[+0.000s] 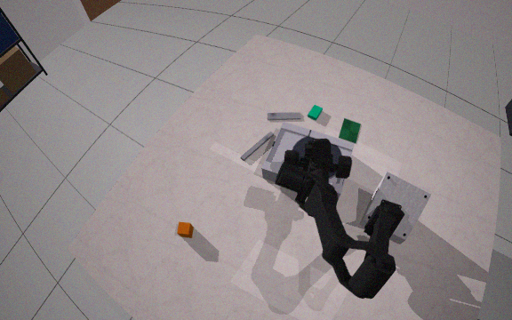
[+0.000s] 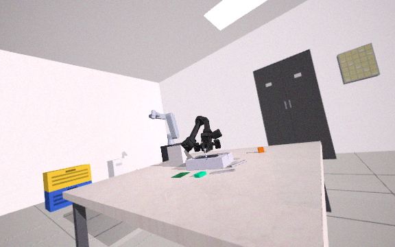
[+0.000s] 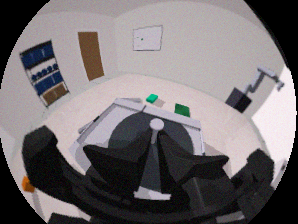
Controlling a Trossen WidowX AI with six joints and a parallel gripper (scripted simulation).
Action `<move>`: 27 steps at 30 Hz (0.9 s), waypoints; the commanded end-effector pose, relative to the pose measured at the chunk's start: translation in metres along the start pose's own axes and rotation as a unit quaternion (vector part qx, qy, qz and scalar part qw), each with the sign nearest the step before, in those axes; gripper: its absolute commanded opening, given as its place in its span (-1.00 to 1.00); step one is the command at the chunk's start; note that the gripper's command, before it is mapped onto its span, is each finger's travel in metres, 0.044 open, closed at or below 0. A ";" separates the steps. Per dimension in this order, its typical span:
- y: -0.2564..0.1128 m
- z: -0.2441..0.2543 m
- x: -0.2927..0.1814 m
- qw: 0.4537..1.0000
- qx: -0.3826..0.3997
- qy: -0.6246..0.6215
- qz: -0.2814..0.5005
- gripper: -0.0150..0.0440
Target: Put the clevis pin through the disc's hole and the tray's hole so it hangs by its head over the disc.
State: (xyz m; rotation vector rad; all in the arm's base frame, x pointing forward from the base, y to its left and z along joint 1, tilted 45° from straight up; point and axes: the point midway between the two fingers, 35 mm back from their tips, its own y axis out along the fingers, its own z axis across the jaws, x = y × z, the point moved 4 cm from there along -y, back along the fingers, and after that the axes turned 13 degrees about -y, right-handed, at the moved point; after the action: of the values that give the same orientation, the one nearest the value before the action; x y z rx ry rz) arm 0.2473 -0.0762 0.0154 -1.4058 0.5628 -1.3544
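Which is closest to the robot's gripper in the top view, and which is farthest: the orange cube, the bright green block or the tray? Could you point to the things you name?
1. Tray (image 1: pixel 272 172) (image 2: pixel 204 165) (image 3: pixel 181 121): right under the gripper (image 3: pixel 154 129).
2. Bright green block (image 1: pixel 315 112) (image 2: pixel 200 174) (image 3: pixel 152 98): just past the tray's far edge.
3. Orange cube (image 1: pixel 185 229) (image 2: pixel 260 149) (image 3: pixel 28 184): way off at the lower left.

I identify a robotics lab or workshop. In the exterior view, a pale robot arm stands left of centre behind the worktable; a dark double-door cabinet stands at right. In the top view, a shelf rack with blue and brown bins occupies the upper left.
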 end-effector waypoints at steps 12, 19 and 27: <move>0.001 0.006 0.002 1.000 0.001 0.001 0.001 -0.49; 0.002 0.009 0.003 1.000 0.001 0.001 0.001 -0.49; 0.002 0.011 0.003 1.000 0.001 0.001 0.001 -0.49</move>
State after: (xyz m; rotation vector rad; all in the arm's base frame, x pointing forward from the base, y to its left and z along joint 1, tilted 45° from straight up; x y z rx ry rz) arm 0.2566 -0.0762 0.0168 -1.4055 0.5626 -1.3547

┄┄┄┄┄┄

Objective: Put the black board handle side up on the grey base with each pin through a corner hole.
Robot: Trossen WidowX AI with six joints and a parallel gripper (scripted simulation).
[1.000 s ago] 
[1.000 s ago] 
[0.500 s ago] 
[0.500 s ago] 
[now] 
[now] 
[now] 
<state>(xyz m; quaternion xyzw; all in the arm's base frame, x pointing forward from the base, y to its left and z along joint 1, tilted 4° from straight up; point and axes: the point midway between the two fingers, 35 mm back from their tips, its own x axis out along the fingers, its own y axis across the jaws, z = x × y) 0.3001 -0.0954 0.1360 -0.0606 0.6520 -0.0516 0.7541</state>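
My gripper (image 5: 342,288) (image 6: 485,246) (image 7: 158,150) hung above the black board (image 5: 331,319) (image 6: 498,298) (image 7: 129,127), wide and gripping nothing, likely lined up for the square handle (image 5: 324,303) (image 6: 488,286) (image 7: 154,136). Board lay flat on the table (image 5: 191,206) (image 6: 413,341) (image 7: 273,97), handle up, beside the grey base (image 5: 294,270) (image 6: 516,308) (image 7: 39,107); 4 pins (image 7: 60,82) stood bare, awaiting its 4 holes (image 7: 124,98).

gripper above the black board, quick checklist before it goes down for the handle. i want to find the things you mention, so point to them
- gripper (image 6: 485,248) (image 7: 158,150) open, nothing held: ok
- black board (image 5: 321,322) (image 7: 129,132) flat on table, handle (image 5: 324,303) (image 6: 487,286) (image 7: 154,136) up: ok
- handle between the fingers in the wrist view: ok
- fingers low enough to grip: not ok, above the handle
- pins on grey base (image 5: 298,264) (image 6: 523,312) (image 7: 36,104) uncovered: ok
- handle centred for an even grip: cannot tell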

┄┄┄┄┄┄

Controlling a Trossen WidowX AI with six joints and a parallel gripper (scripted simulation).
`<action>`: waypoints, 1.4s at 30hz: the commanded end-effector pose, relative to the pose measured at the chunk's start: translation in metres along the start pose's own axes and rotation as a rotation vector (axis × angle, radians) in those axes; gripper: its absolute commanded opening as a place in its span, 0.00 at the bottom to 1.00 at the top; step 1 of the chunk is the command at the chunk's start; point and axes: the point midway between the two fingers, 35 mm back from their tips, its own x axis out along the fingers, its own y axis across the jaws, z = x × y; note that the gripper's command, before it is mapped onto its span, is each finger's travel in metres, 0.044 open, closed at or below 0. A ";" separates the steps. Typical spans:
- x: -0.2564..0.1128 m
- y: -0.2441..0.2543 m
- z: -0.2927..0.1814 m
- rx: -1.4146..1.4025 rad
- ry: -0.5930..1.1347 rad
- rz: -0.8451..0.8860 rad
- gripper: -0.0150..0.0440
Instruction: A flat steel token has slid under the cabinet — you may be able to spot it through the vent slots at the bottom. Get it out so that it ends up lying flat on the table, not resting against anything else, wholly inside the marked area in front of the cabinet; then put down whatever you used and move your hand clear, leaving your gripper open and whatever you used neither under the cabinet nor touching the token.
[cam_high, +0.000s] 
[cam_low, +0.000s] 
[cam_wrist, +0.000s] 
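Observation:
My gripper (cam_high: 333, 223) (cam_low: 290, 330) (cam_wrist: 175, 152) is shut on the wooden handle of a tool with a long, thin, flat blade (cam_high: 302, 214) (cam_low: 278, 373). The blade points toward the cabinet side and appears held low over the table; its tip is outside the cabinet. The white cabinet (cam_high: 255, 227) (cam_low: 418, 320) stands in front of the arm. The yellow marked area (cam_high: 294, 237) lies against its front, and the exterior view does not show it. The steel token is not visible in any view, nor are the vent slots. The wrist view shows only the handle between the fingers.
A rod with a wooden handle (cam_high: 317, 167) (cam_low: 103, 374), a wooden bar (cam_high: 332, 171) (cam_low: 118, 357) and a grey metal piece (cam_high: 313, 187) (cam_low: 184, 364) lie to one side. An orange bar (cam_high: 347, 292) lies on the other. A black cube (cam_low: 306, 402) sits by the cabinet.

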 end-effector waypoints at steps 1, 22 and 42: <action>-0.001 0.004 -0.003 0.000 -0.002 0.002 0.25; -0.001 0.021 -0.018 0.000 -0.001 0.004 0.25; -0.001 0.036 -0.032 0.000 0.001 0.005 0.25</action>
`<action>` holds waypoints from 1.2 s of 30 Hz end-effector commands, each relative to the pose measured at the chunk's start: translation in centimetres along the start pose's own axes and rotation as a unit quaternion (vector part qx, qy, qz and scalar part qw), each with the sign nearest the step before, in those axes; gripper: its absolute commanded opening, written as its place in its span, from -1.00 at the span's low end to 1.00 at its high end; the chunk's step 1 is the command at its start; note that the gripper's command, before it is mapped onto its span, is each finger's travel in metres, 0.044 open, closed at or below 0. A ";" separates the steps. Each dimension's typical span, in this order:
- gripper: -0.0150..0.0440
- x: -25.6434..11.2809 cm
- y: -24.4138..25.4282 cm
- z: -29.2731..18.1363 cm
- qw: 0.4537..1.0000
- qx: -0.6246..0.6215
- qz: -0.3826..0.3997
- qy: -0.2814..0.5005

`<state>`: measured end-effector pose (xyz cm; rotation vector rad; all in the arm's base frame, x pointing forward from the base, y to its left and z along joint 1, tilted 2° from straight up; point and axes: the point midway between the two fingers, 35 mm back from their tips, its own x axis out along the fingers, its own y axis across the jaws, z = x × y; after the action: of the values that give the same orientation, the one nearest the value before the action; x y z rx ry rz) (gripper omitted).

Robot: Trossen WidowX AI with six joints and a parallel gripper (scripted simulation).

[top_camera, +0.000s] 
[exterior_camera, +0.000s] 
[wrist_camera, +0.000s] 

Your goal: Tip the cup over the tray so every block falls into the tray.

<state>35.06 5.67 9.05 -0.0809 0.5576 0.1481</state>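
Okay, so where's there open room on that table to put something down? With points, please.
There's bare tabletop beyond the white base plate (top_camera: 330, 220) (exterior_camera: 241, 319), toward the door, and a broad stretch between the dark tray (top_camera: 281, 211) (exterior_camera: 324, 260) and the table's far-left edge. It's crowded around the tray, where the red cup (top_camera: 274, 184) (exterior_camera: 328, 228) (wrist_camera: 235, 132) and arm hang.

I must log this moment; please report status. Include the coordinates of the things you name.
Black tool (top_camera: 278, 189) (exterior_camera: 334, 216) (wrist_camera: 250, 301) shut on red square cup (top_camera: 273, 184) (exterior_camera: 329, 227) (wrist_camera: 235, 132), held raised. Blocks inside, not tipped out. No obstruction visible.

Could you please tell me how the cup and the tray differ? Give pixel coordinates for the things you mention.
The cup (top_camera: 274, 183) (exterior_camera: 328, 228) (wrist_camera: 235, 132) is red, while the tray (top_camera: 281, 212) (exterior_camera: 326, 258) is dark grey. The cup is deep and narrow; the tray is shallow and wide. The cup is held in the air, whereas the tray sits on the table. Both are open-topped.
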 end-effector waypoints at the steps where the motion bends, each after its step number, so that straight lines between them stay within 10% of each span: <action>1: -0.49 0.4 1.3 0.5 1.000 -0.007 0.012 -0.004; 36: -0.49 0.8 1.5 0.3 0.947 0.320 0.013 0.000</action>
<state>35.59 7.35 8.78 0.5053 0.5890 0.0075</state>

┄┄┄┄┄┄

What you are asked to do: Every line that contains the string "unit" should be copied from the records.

Exercise answer:
Action `<move>`: 27 steps at 30 Hz (0.9 s), waypoints; the commanded end-effector pose, relative to the pose measured at the chunk's start: translation in metres along the start pose's own axes and rotation as a unit quaternion (vector part qx, qy, qz and scalar part qw), each with the sign nearest the step before, in those axes; gripper: its absolute commanded opening, given as its place in its span (-1.00 to 1.00); step one is the command at the chunk's start; note that the gripper's command, before it is mapped onto its span, is each finger's travel in metres, 0.044 open, closed at or below 0. A ";" separates the steps. Per dimension in this order, its typical span:
`<action>` holds waypoints from 1.2 s of 30 Hz end-effector commands, each relative to the pose measured at the chunk's start: translation in centimetres along the start pose's own axes and rotation as a unit quaternion (vector part qx, qy, qz and scalar part qw), each with the sign nearest the step before, in those axes; gripper: its absolute commanded opening, written as its place in its span, from -1.00 at the span's low end to 1.00 at its high end; the chunk's step 1 is the command at its start; note that the gripper's command, before it is mapped onto its span, is each finger's travel in metres, 0.044 open, closed at or below 0. A ";" separates the steps. Each dimension's typical span, in this order:

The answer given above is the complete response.